Flexing that trust muscle
One of the most difficult lessons I’ve learned when it comes to using psychic abilities is that you have to trust them. If you don’t trust your intuition, what is the point in having it?
So I’ve worked on following my intuition even when I have no proof that it is right. I’ve worked on following it even when what it’s telling me defies what my eyes see. So I took a deep breath, went back onto LinkedIn and emailed the guy, letting him know I didn’t have the availability to work on the project in the timeframe he was looking for. I thanked him for reaching out and wished him luck on the project.
And that’s when things got a little weird
I had gone back to my other work when something made me want to look at that man’s email again. I recognized the nudge and the strong desire to go back to the email as my intuition. I knew there was something I needed to see.

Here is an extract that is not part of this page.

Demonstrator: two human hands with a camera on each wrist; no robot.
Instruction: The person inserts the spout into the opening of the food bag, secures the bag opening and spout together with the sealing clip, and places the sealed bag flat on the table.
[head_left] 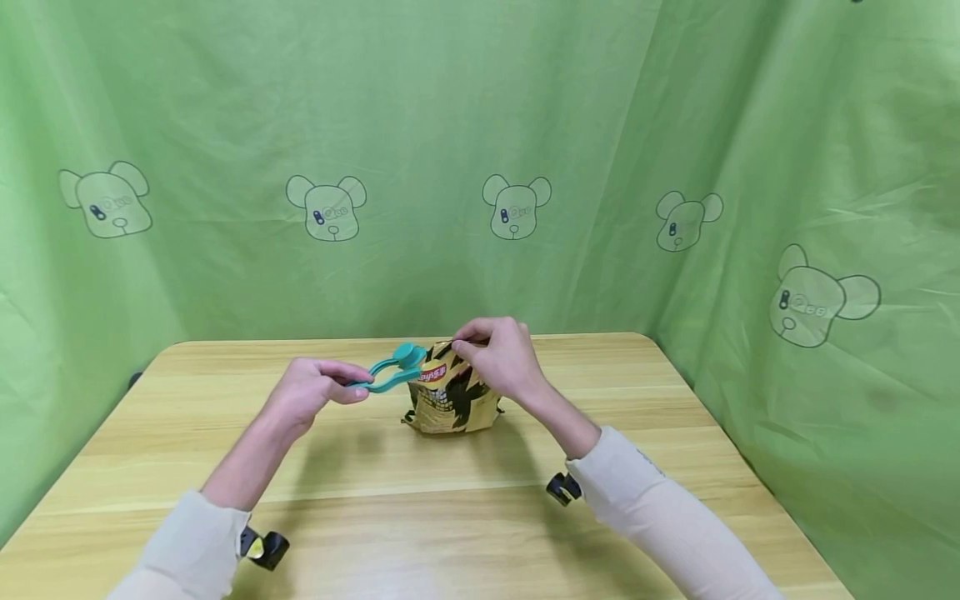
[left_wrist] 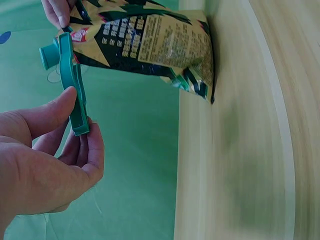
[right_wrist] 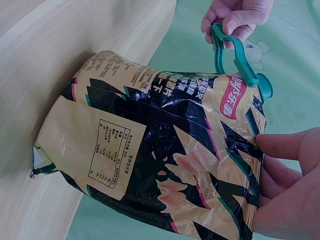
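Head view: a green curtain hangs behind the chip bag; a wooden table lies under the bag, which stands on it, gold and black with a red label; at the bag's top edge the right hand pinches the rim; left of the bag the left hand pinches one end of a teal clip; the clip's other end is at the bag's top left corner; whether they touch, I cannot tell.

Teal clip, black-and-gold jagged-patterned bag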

When I logged back onto LinkedIn, I saw that the email was gone. I expected to see the email showing our back and forth. That’s what I see when I log on and look at all of my other exchanges. But there was no trace of this email, nor could I find the man’s name again when I searched for him via LinkedIn.
I didn’t understand what that could mean so I did a little research. I learned that an email will disappear on LinkedIn if the person who sent it blocks you or if that person deleted their account.
I didn’t think the former made sense. I mean I turned his project down, but I was nice about it. Why would he block me simply for being unable to work for him. However, I immediately thought of my earlier musings about whether he was a scammer. I also know that sometimes thoughts that pop in our head are actually intuitive insights.
I would imagine a scammer would delete a fake LinkedIn profile and move on to a new fake profile for a new mark.
Was this a LinkedIn scam? I wondered if LinkedIn scams are prevalent and found an article that explained that they are. One theory is that LinkedIn users are professionals and they trust others on the network because those people are assumed to be professionals too. Scammers find that to be too good of an opportunity to pass up.
I also read about a LinkedIn scam in which someone offers a user a job and later in the interaction requests money for an application fee or some other bogus charge.
While I know I wouldn’t give someone money for a job that I did, I would be very frustrated if I spent my time working on a project only to learn that I had been scammed and wasn’t getting paid.
While I don’t know for certain that this man was a scammer or if it was a LinkedIn scam — I may never know — I’m ok with that. Because I trust my intuition, I know that agreeing to work with this man would have been a monumental mistake.